Physical limitations; As an instructor it is my job to teach people to be the very best that they can be. If there is any sort of physical limitation to one of the legs/feet there must be adjustments made to allow the individual to be the very best that they can be. Being technique focused will not get the job done.

When we look at the varying circumstances around the takeoff it is clear that “one size does not fit all”……and it never will!

The Framework of the Explosive Dynamic Takeoff

 The Pekiti Takeoff is long time established Fight Focused Concepts doctrine. It is based on the trailing leg being the 100% drive leg. It works great for solid footing and in conjunction with movement. It is both a stationary takeoff and a movement based takeoff. The stationary Pekiti is conceptually the exact same thing as a typical movement base football “cutback.” Due to the movement based characteristics of the Pekiti, it will always be a mainstay and the primary takeoff. Inside of the balance “to hit and to not be hit” the Pekiti takes both equally into consideration. You get off the X very quickly with an outstanding ability to get to the gun very quickly. Inside of the A-Z continuum, the Pekiti is the “A.”

The Enhanced Pekiti was discovered in the most difficult of circumstances. It is based on the lead leg being the 100% drive leg. The dropping over the center of gravity on the lead leg, the shoulder to the opposite toe, the tucking of the chin, and the allowing the head to lead the way are all about making the adversary miss and setting yourself up for an explosion off of the X. It is all about surviving the initial contact in order to be able to get into the fight. The center of gravity being over the top of the lead/drive leg is all about setting yourself up for full explosion, with next to zero chances on slipping. This is not a movement base skill set due to the fact that it breaks the general rules of “never cutback off of the inside leg.” Inside of the A-Z continuum, the Enhanced Pekiti is the “Z.”

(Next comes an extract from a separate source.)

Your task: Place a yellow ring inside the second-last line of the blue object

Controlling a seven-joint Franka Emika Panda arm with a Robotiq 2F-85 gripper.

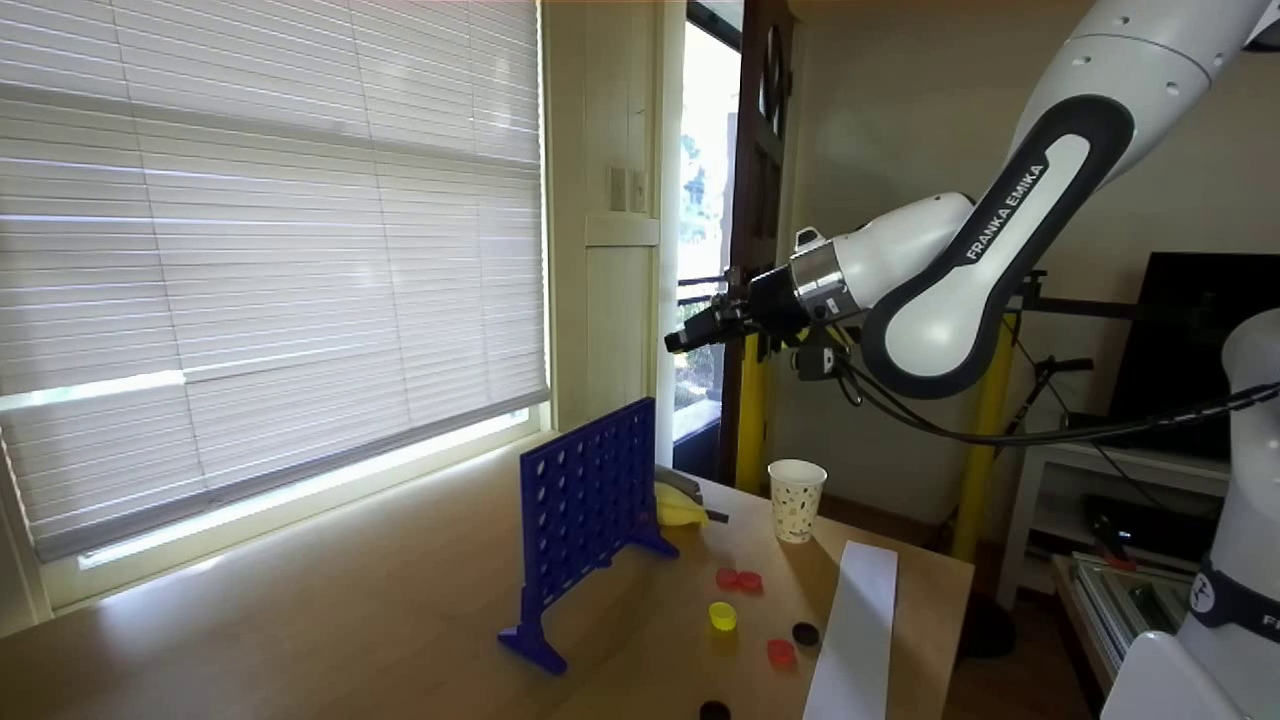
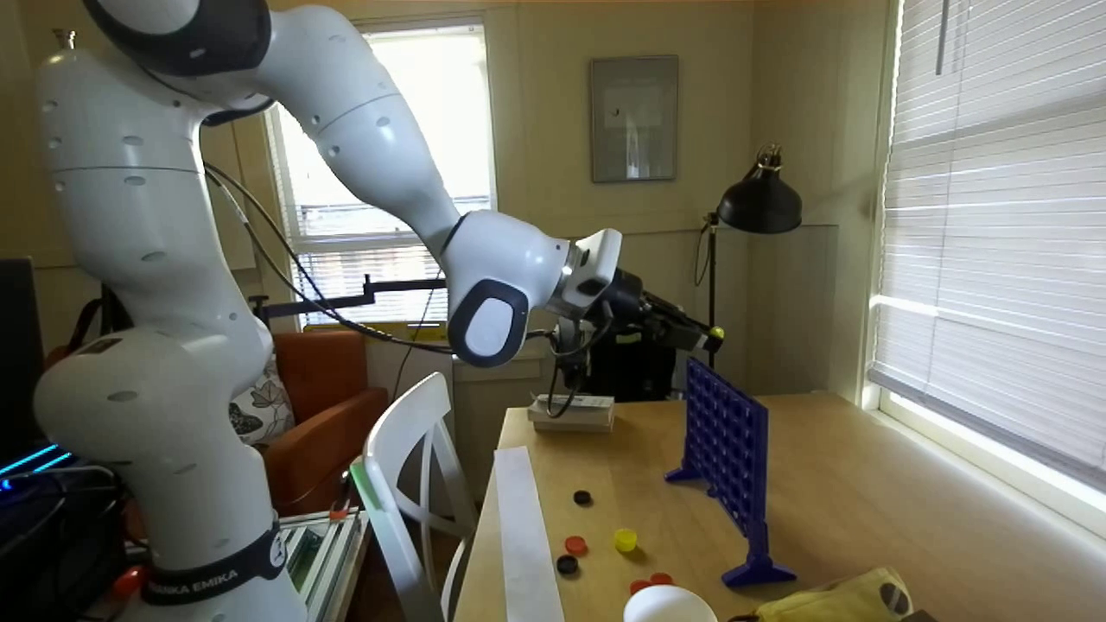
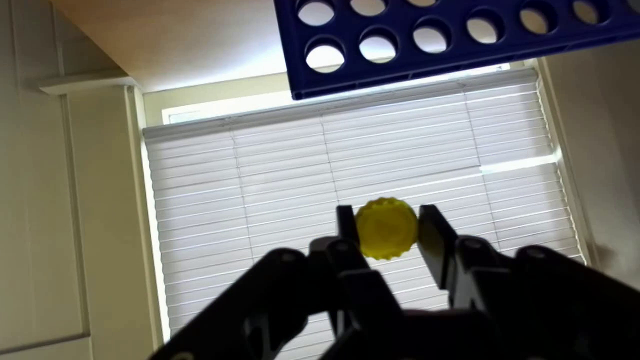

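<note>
The blue grid board [image 1: 590, 490] stands upright on two feet on the table, and it also shows in an exterior view [image 2: 750, 484]. Its top edge and upper rows of round holes show in the wrist view [image 3: 345, 82]. My gripper [image 3: 386, 228] is shut on a yellow ring [image 3: 385, 230] with a ridged rim, held at the fingertips with its round face to the wrist camera. In both exterior views the gripper [image 1: 685, 340] [image 2: 710, 337] is in the air above the board's height, tilted downward. The held ring [image 2: 716, 333] is apart from the board.
Another yellow ring [image 1: 722, 616] lies on the table [image 1: 330, 600] among red pieces [image 1: 781, 653] and black pieces [image 1: 805, 633]. A white cup [image 1: 797, 500], a white strip [image 1: 855, 630] and a yellow item [image 1: 682, 507] are near the board. Books [image 2: 570, 415] lie at the far edge.
</note>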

The Optimal Two Footed Takeoff gives us the very best body mechanics (hips and toes aligned with the desired direction of movement) to be as explosive as we can possibly be. This is the takeoff used by the fastest humans in the world. This is a 50%-50% takeoff. The trailing leg is used to create momentum, to get the lead/drive leg past the apex and into the fully loaded drive position. This allows for the lead/drive leg to start at the center of gravity which drastically cuts down on the possibility of slipping. Even if the trailing leg slips, you will not go down or  lose much explosiveness due to the fact that the lead leg is on the center of gravity. This is a movement based skill set that is conceptually the same as a football cut back out of the “stutter step,” The stutter step is what we do to control the speed of the cutback on wet surfaces, while at the same time puts the inside leg under our center of gravity. If the outside leg slips, the inside leg is right there to take control of the slip. The stutter step is virtually, setting up for as close to a two footed takeoff as movement will allow. It is not a pure two footed take off but it is extremely close to it. Inside of the A-Z continuum the Two Footed Take Off is the “M.”

Non-telegraphing Take Off

I have been teaching the “Lean/Push” for a very long time. It is a trailing leg take off designed for those that do not have the athleticism of the “flinch/drop.” You simply begin the fall the direction that you want to go and push off with your trailing leg.

During the discussion on takeoffs, Sonny Puzikas introduced us to the Russian/Systema take off, which is another no-telegraphing takeoff. It is basically falling/leaning the direction that you want to go, to the point that you have defeated the apex, and then push off with you lead leg……from a position of full power potential.

Rounding out the rest of the continuum comes down to varying percentages of the drive leg (trailing or leading) varying levels of allowable telegraphing, and the amount of rolling of the shoulder……..dictated by the situation.  This is a truly fluid continuum, a continuum that you can turn your take off into whatever you need your take off to be.